Problem to solve> Quote the material below exactly as written, from the first line to the line that holds "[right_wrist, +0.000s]", endpoints included.
──────────
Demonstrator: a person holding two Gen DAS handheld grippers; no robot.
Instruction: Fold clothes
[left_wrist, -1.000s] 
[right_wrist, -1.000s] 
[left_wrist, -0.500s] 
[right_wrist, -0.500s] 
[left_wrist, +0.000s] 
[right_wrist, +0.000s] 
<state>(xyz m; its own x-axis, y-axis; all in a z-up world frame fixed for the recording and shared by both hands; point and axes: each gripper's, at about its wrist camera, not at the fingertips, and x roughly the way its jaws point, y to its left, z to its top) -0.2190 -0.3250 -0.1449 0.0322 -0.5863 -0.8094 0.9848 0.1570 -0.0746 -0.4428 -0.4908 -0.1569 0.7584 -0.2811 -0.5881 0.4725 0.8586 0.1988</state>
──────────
Problem solution>
Demonstrator: a person holding two Gen DAS handheld grippers; no robot.
Instruction: Fold clothes
[left_wrist, -1.000s] 
[right_wrist, -1.000s] 
[left_wrist, -0.500s] 
[right_wrist, -0.500s] 
[left_wrist, +0.000s] 
[right_wrist, +0.000s] 

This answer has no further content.